INDIANAPOLIS. The economic and regulatory pressures faced by the trucking industry now and in the near future will continue to generate a large amount of uncertainty well into next year, according to a general overview of the themes FTR & Associates plans to address this week here at its annual transportation conference.

“When is the last time in history we’ve seen the U.S. economy grow at an average of 2% for several years straight?” Jonathan Starks, FTR’s director of analysis, told Fleet Owner.

“Put another way: if the economy grows at 4% or more, you can clearly see what’s driving it. If the economy contracts by 3% or more, you can see what’s driving it,” Starks added. “But when growth hovers around 2% that means there’s a mix of both positive and negative factors at work, and so it’s still hard to see any sustainable movement upwards developing.”

One example of such economic uncertainty can be gleaned from recent housing industry figures analyzed by Lindsey Piegza, chief economist at research firm Sterne Agee.

Piegza noted that housing starts increased just 0.9% in August, from 883,000 to an 891,000 unit pace, falling short of an expected 2.3% increase.

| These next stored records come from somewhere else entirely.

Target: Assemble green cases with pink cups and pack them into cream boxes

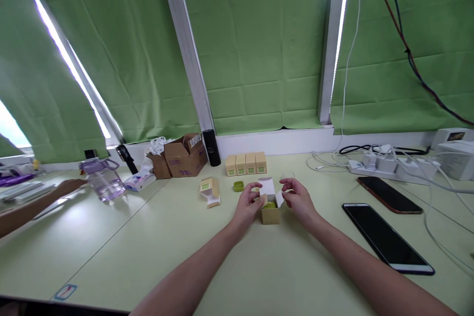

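A small kraft cardboard box (270, 216) stands on the table with its white-lined flaps raised. Inside it sits a yellow-green item (270, 205), its kind not clear. My left hand (249, 202) pinches the box's left flap between thumb and fingers. On the other side, my right hand (297, 198) has its fingers curled at the right flap. Just beyond my left hand lies a small green open container (239, 186). An opened, empty kraft box (210, 191) rests farther left. Several closed kraft boxes (246, 164) stand in a row behind.
Two phones, one black-screened (389, 194) and one white-framed (387, 237), lie at right near a power strip (392, 171) with cables. At left are a brown carton (185, 157), a black cylinder (211, 148), a tissue pack (139, 181), a purple bottle (104, 180) and another person's arm (40, 205).
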A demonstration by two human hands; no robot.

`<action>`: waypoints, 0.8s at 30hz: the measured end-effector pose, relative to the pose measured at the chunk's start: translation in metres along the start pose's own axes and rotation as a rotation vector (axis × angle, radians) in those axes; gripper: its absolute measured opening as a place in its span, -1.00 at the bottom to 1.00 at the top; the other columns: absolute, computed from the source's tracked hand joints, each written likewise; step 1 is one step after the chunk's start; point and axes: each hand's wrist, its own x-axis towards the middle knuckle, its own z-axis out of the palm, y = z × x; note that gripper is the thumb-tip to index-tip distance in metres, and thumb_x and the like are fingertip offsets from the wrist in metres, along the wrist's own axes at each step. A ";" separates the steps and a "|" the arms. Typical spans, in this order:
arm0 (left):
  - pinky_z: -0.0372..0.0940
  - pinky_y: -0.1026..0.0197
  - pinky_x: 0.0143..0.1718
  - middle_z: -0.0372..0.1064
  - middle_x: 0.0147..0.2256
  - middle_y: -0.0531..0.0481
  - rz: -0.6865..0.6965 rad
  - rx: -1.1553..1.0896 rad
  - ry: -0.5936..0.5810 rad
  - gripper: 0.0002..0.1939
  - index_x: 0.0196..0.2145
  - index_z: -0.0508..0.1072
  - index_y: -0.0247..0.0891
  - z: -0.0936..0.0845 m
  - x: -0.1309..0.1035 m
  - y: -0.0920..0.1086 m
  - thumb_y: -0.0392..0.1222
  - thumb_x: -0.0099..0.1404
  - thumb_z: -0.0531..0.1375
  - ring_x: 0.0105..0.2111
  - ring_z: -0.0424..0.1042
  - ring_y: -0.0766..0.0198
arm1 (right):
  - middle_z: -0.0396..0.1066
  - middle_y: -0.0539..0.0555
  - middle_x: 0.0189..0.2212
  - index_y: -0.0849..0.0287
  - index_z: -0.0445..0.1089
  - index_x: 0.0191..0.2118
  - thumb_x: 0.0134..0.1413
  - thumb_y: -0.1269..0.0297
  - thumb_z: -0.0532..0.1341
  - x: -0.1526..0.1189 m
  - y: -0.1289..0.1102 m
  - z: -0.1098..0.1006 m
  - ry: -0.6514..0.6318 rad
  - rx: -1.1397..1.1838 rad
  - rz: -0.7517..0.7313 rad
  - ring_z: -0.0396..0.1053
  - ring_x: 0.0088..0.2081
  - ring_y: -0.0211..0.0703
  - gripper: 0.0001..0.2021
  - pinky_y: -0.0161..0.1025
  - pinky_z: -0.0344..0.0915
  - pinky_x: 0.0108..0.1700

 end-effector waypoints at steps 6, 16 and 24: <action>0.28 0.20 -0.21 0.54 -0.25 -0.02 -0.022 0.008 -0.001 -0.45 -0.02 0.29 -0.16 0.001 0.001 0.000 -0.06 0.11 0.42 -0.29 0.51 0.20 | 0.35 -0.01 -0.35 0.12 0.43 -0.16 -0.32 0.27 0.18 -0.001 0.000 0.001 0.004 0.045 0.027 0.22 -0.51 -0.26 -0.57 -0.26 0.16 -0.48; 0.27 0.21 -0.23 0.55 -0.26 0.00 -0.006 0.018 -0.016 -0.49 -0.02 0.25 -0.16 0.003 0.001 0.000 -0.13 0.14 0.37 -0.33 0.51 0.24 | 0.26 -0.05 -0.33 0.10 0.37 -0.12 -0.41 0.25 0.14 -0.007 -0.013 0.004 -0.068 0.149 0.120 0.17 -0.54 -0.31 -0.47 -0.27 0.12 -0.52; 0.27 0.22 -0.24 0.53 -0.29 0.02 -0.017 0.021 -0.012 -0.47 -0.03 0.26 -0.14 0.002 0.001 -0.001 -0.10 0.11 0.39 -0.34 0.49 0.24 | 0.26 -0.05 -0.32 0.10 0.34 -0.10 -0.37 0.25 0.19 -0.010 -0.015 0.007 -0.090 0.178 0.107 0.17 -0.55 -0.33 -0.48 -0.28 0.12 -0.53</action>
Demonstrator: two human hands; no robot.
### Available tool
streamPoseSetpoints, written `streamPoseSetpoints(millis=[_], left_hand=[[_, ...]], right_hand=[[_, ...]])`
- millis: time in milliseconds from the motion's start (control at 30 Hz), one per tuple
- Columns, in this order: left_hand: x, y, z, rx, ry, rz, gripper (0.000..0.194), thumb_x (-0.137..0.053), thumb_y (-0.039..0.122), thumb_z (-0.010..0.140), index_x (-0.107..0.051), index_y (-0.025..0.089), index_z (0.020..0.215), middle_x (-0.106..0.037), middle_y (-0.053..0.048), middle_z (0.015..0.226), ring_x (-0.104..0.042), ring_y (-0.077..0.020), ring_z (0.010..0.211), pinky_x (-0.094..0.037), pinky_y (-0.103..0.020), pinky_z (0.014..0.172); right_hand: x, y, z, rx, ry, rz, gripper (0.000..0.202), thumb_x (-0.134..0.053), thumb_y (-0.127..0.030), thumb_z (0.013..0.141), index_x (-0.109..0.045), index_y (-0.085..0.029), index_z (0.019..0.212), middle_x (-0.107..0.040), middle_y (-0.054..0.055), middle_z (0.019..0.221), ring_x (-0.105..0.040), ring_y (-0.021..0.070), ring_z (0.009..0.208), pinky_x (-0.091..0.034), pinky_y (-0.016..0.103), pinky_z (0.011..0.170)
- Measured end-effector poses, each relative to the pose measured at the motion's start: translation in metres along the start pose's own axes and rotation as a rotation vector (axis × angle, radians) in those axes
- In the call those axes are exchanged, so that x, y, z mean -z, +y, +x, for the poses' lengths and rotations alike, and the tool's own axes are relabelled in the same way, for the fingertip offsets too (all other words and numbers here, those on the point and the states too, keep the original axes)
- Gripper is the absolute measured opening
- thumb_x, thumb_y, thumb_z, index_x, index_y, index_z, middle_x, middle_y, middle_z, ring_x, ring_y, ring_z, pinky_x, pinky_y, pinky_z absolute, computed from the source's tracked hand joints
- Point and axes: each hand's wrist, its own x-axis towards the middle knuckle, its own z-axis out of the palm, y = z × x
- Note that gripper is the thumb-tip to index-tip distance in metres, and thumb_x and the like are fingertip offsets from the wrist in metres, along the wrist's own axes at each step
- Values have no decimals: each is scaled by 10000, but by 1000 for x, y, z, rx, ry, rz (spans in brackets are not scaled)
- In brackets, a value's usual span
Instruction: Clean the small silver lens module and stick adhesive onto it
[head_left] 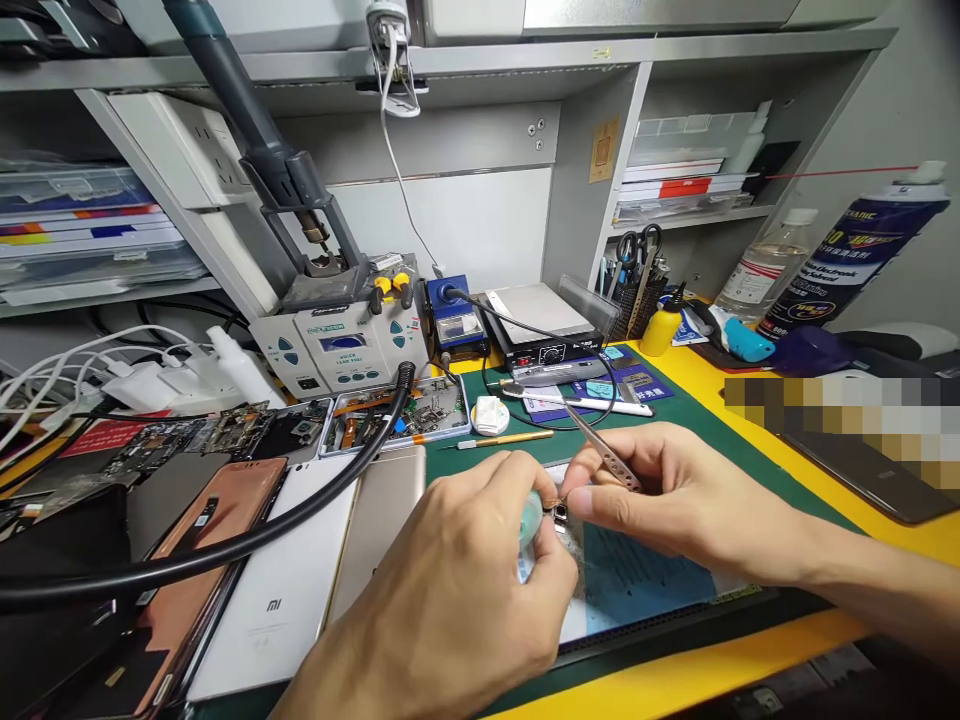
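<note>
My left hand is closed, its thumb and fingers curled round a translucent teal round object, mostly hidden; I cannot tell its kind. Metal tweezers lie in my right hand, their tips pointing up and away to the left. The right thumb and forefinger are pinched together close to the left fingertips. Between the two hands shows a small copper-coloured and metal part, too small to name. Below them is a blue and white work pad on a green mat.
Several phones and phone shells, one a white phone back, lie at left under a thick black hose. Behind stand a hot-air station, a parts tray, a heating plate, a yellow bottle and a spray can.
</note>
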Motion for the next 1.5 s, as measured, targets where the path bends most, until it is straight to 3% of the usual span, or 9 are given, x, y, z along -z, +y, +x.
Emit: streamPoseSetpoints(millis=[233,467,633,900,1233,1500], left_hand=[[5,6,3,169,-72,-139,57,-560,238,875,-610,263,872,-577,61,646,-486,-98,514,-359,-224,510],[3,8,6,316,-127,-322,120,-526,344,925,-592,254,883,-550,67,577,-441,-91,466,-309,-206,433],[0,12,6,353,-129,-381,187,-490,382,944,-580,238,866,-517,67,544,-382,-94,421,-289,-219,409],[-3,13,10,335,-86,-339,191,-490,370,940,-589,225,864,-671,1,672,-550,-134,544,-329,-233,465],[0,14,9,389,-62,-462,214,-520,359,924,-568,192,800,-561,24,591,-355,-83,446,-267,-207,407],[1,13,11,432,-101,-586,197,-544,340,909,-551,188,783,-576,19,590,-415,-84,464,-326,-188,429]], right_hand=[[5,0,1,-87,-50,112,186,-769,-287,802,-630,-163,801,-370,-101,511,-245,26,379,-193,163,341],[5,1,-1,-64,2,131,215,-737,-337,840,-611,-174,776,-343,-107,463,-229,33,371,-194,158,339],[3,3,-2,-35,9,137,237,-722,-358,853,-601,-176,764,-341,-103,461,-237,43,383,-198,168,353],[-2,4,-2,-27,31,173,252,-740,-387,836,-602,-183,784,-319,-113,453,-204,46,384,-191,172,345],[0,2,-2,-84,-29,292,210,-739,-319,838,-591,-182,782,-261,-124,463,-144,40,401,-150,166,353],[3,0,-2,-125,1,310,264,-771,-357,804,-579,-176,798,-254,-125,494,-118,36,423,-128,172,361]])
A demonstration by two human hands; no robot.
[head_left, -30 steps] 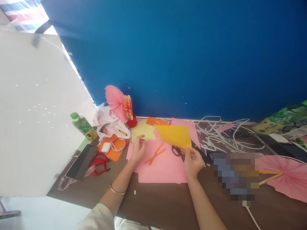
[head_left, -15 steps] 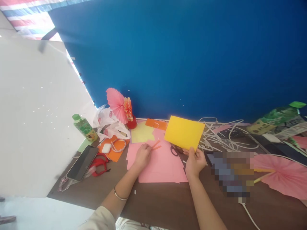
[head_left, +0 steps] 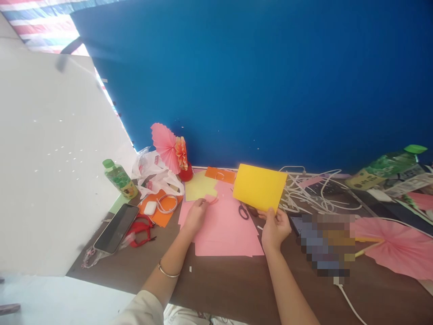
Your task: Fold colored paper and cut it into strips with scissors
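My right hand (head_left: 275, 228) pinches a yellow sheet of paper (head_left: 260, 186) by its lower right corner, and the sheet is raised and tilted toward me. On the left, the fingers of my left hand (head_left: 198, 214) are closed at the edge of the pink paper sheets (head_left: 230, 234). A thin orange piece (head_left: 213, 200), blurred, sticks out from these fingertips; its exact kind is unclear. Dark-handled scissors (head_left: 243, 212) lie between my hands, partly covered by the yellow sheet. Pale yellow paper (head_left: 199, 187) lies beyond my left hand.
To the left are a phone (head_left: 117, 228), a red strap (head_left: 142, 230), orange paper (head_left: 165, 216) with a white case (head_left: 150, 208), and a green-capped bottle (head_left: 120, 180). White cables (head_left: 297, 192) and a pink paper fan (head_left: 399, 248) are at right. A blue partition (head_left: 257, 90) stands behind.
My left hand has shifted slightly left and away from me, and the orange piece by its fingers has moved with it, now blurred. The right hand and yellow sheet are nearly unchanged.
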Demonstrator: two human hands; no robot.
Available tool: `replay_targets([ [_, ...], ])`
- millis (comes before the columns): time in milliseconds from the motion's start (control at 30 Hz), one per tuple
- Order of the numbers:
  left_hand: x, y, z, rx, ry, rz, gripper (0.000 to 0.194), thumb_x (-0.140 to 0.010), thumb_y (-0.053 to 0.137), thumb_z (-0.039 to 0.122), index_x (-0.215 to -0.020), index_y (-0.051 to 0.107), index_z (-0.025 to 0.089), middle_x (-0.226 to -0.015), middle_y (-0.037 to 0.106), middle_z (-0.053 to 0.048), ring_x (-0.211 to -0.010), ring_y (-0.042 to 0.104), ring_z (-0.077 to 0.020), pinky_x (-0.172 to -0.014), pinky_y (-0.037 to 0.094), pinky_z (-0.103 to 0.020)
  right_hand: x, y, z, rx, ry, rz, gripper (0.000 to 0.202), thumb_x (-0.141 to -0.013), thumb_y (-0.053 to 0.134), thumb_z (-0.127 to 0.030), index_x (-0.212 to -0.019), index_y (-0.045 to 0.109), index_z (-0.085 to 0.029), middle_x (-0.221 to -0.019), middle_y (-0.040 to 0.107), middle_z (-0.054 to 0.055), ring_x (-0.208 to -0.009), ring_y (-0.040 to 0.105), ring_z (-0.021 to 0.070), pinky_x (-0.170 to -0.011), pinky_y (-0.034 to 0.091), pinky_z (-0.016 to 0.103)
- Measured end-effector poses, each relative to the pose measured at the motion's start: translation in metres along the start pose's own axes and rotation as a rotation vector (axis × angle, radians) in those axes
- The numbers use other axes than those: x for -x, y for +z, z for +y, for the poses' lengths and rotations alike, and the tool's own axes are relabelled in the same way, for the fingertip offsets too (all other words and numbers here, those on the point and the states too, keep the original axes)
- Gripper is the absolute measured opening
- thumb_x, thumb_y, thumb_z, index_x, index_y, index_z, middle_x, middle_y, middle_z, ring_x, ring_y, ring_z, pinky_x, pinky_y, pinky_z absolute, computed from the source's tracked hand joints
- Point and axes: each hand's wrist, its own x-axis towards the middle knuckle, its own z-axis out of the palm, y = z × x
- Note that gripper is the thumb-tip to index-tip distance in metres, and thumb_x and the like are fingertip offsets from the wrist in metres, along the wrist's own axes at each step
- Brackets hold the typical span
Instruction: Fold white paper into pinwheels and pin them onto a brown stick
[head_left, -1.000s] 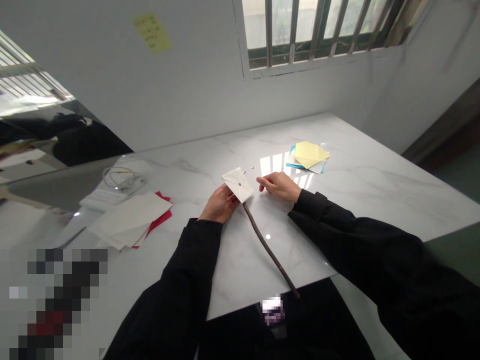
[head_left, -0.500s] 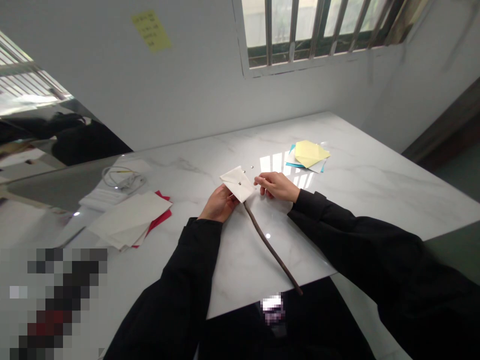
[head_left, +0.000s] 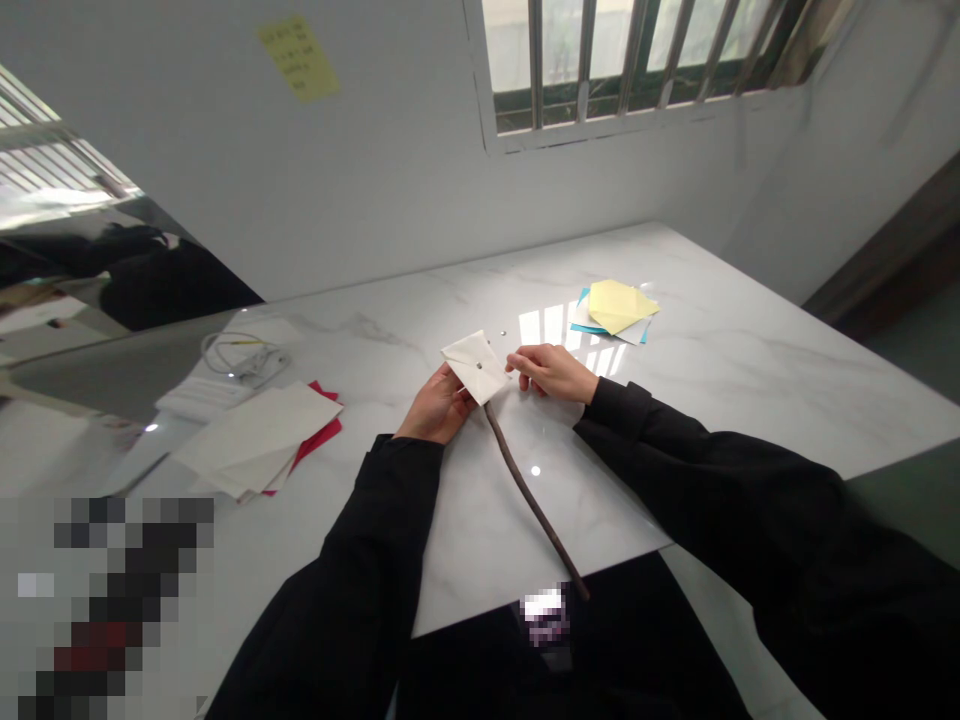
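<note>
A small white folded paper envelope [head_left: 489, 382] with a dark spot at its middle tilts above the table. My left hand [head_left: 435, 405] is closed on its left and lower side, with fingers partly hidden beneath. From under its lower corner runs a long brown stick [head_left: 525, 488], which passes over the table's front edge; how its upper end meets the paper is hidden. Close by the envelope's right corner is my right hand [head_left: 553, 372], fingers curled and thumb drawn in. Whether it touches the paper, or pinches something small, I cannot tell.
A tiny shiny bit [head_left: 503, 333] lies beyond the envelope. Yellow, white and blue papers [head_left: 622, 305] are stacked at the right. Cream and red papers [head_left: 259, 435] lie at the left, near a coiled cable [head_left: 251, 360]. The marbled table [head_left: 750, 370] meets the wall behind.
The stick's lower end has swung left along the table's front edge. Both hands and the envelope stay nearly in place.
</note>
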Motion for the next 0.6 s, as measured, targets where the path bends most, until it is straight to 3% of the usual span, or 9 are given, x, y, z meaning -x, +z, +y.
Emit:
replay_targets([
  [600,-0.0002,0.0009,0.0006,-0.013,-0.005,-0.007,0.031,-0.080,0.080,0.039,-0.103,0.071,0.021,-0.112,0.077,-0.010,-0.111,0.071,-0.0289,-0.088,0.058,-0.034,0.0008,-0.0005,-0.0024,0.013,-0.002,-0.005,0.040,-0.108,0.045,-0.042,-0.102,0.073,-0.015,-0.073,0.073,0.000,-0.048,0.057,0.0076,-0.060,0.043,0.021],
])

And while single family starts inched up 0.9% in August after a 5.7% increase in July, multi-family starts, by contrast, fell 11.1% in August after a near 30% increase in July.

On top of that, building permits declined 3.8% from 954,000 to a 918,000 unit pace in August, nearly reversing the 3.9% increase in July, Piegza said, adding that on a three month average, permits have slowed for the second consecutive month to 930,000.

"Bottom line: less than stellar housing market reports, both falling short of expectations,” Piegza pointed out. “The most apparent weakness is in the multi-unit sector, but momentum in the single family market too has been losing momentum as builders remain cautious in a rising rate environment. Increasing financing costs are expected to curtail demand for new construction and limit activity in the second half of the year.”

Yet at the same time, for-hire truck tonnage figures compiled and tracked by the American Trucking Associations (ATA) increased significantly in August, with the trade group’s tonnage index jumping 1.4% in August after falling a revised 0.6% in July – the largest single-month tonnage gain since May.

“The strength in tonnage continued again in August, with the index increasing in three of the last four months,” noted Bob Costello, ATA’s chief economist, in a statement. “The improvement corresponds with a solid gain in manufacturing output during August reported by the Federal Reserve last week.”

Further good tidings for freight can be gleaned from the recent holiday sales projections released by Deloitte LLC’s Retail & Distribution practice this week; predictions that call for holiday sales between November and January 2014 to climb to between $963billion and $967 billion, representing a 4% to 4.5% increase in November 2012 through January2013  holiday sales (excluding motor vehicles and gasoline).

That growth rate is on par with last year’s 4.5% gain, noted Daniel Bachman, Deloitte’s senior U.S. economist.

“Rising home prices with steady job creation may buoy consumers’ confidence in the economy and create a wealth effect,” he added. “The debt ceiling and budget debate will resume this fall alongside uncertainty about the implementation of health care reform, which may cause some concern among consumers, but at a macro level, these factors are unlikely to have a significant effect on the economy and retail sales.”

Still, even ATA’s Costello remains wary about how the underlying tonnage trends for the rest of 2013 are shaping up, as he said while TL loads have accelerated the last few months, they are flat for the year, while LTL shipments are up less than 1.5% this year.

“Tonnage’s strength in recent months, and really through 2013, is probably overstating the robustness of the economy and trucking generally,” he stressed.

FTR’s Starks sounded a similar note of caution as well, noting in particular that the full impact of several major regulatory initiatives – especially hours of service (HOS) revisions – hasn’t hit the trucking industry yet.

“That’s where the real question for trucking is heading into 2014: how will regulatory implementation affect capacity?” he said.

“The industry remains on the cusp of a very tight capacity market yet one that is growing in some places as well. However, that ‘growth’ cannot fully take off yet as carriers wait to see how the full implementation of regulations affects them,” Starks emphasized. “Will that finally force carriers to add more equipment and boost rates? That I think will be where our conference this week will provide the most insight.”